Beginning with the line that includes "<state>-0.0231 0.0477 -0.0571" and ending with the last line of the listing below, write out each line exactly, with no other output.

_ _ _ _ _

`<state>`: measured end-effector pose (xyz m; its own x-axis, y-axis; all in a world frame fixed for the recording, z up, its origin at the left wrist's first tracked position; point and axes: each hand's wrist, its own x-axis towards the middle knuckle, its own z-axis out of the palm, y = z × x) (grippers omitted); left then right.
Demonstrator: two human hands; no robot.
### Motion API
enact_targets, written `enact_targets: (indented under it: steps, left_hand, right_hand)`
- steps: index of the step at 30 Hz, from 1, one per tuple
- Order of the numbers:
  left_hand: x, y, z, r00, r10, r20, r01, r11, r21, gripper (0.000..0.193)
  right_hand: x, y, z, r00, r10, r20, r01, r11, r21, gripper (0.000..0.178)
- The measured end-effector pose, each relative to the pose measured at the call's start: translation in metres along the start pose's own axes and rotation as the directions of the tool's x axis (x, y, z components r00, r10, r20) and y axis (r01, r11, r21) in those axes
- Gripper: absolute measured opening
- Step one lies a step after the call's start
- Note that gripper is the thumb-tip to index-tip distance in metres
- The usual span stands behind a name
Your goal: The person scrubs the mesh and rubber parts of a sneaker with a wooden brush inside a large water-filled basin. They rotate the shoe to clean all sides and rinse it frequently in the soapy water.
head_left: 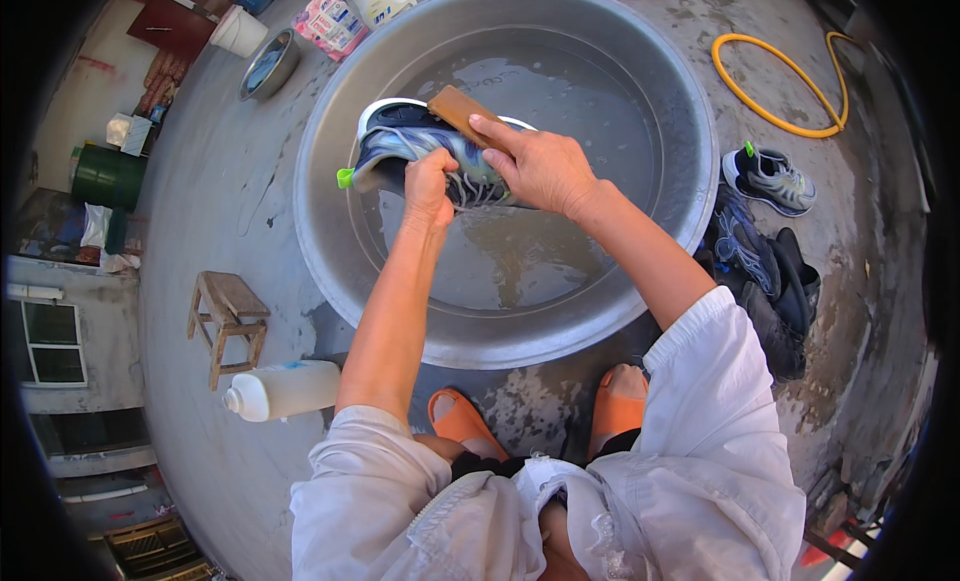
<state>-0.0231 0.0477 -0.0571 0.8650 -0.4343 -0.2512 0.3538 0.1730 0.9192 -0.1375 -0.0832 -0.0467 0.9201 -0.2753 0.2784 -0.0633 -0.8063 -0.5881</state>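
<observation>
Over a large round metal tub (345, 291) of murky water, my left hand (430, 188) is closed on a blue-grey sneaker (400, 144) with grey laces, a white sole and a lime-green heel tab. The shoe lies on its side, its heel toward the left. In my right hand (540, 169) is a wooden-backed brush (463, 111), laid against the upper edge of the shoe near the sole. The brush's bristles are hidden from view. My right fingers cover part of the shoe's toe end.
Right of the tub sit a grey sneaker (772, 179) and a pile of dark shoes (765, 271). A yellow hose (735, 81) curls beyond them. On the left stand a wooden stool (232, 299) and a white bottle (285, 391) on its side. Detergent containers (380, 1) stand behind the tub.
</observation>
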Motion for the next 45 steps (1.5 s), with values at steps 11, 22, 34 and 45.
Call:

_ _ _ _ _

◆ TASK RESULT
<state>-0.0231 0.0477 -0.0571 0.8650 -0.4343 -0.2512 0.3538 0.1730 0.9192 -0.1375 -0.0832 -0.0467 0.9201 -0.2753 0.2784 -0.0633 -0.8063 -0.5881</state>
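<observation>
Over a large round metal tub (345, 291) of murky water, my left hand (430, 188) is closed on a blue-grey sneaker (400, 144) with grey laces, a white sole and a lime-green heel tab. The shoe lies on its side, its heel toward the left. In my right hand (540, 169) is a wooden-backed brush (463, 111), laid against the upper edge of the shoe near the sole. The brush's bristles are hidden from view. My right fingers cover part of the shoe's toe end.
Right of the tub sit a grey sneaker (772, 179) and a pile of dark shoes (765, 271). A yellow hose (735, 81) curls beyond them. On the left stand a wooden stool (232, 299) and a white bottle (285, 391) on its side. Detergent containers (380, 1) stand behind the tub.
</observation>
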Motion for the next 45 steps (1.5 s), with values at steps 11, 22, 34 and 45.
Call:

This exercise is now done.